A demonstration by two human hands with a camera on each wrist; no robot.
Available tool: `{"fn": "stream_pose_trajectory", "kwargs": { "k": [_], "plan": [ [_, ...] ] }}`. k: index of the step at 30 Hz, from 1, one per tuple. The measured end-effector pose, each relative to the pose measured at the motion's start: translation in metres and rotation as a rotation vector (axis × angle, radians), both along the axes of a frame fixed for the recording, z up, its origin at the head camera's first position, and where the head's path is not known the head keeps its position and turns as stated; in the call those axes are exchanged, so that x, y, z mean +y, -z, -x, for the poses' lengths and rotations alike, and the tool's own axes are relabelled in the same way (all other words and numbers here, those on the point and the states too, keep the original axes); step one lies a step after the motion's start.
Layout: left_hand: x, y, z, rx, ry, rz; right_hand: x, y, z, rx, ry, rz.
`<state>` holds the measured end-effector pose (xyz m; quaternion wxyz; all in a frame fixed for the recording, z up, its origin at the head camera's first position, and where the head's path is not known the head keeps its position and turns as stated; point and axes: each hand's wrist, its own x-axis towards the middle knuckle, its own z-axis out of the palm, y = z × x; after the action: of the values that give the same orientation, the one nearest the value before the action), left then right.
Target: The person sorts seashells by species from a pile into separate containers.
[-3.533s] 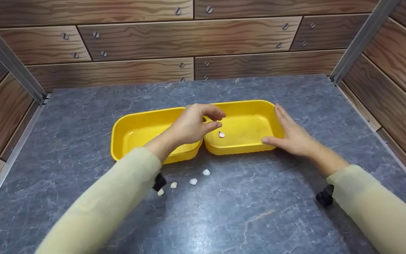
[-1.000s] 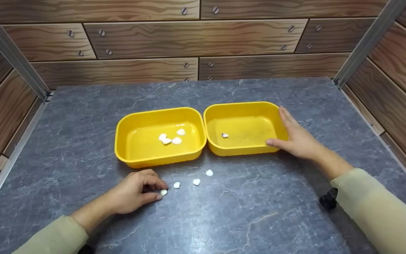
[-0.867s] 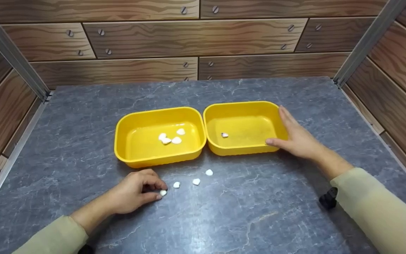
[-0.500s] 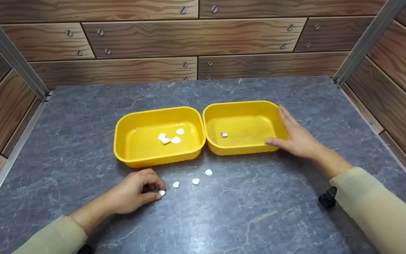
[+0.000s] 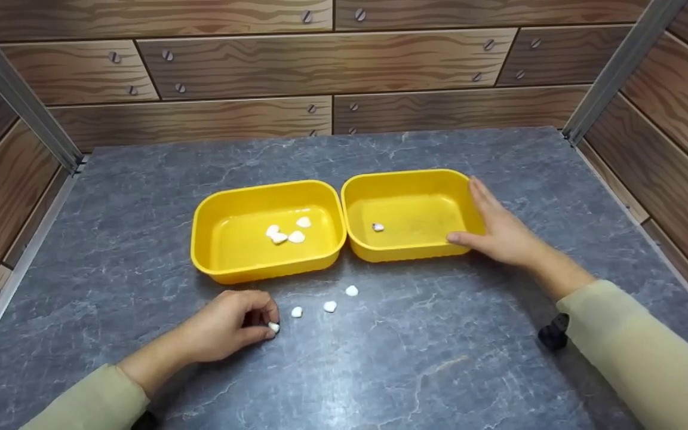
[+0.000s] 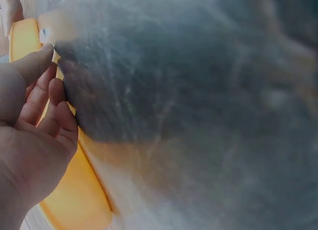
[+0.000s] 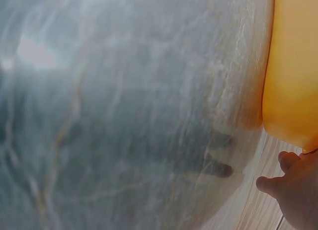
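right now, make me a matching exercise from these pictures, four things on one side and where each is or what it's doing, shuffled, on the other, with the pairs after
1. left hand
2. right hand
3. dark-marked shell
4. three white shells

A. inside the right tray
B. lying loose on the table
C. pinching a white shell
D. at the right tray's outer end

Pairs: 1-C, 2-D, 3-A, 4-B
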<state>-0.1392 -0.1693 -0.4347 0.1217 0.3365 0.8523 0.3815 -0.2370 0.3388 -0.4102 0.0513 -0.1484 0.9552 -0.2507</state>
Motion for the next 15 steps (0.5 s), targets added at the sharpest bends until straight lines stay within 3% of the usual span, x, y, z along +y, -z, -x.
{"fn": "stream_pose_trajectory", "kwargs": {
  "k": [8,15],
  "plan": [
    [0.009,-0.011,0.003,-0.038,0.021,-0.031,0.002,0.001,0.001,0.003,0.004,0.006],
    [0.025,-0.038,0.008,-0.056,0.008,-0.048,0.002,0.002,0.002,0.011,-0.002,0.003]
  ]
}}
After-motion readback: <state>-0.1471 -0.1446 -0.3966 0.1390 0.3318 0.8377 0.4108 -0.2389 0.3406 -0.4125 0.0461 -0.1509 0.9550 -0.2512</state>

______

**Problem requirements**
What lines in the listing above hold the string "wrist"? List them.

**Written answer**
A demonstration by two human hands with a camera on each wrist; no robot.
`<state>` holds the measured end-effector pose (xyz m; quaternion wxyz; all in a frame fixed for the recording, z up, its origin at the head camera's first position, and where the head's path is not known the head keeps its position and turns as stated; point and axes: each hand's wrist, its own x-axis towards the middle knuckle, its own z-axis out of the palm, y = z × x; after the action: of the values that give the same orientation, the one nearest the value before the action), left then right.

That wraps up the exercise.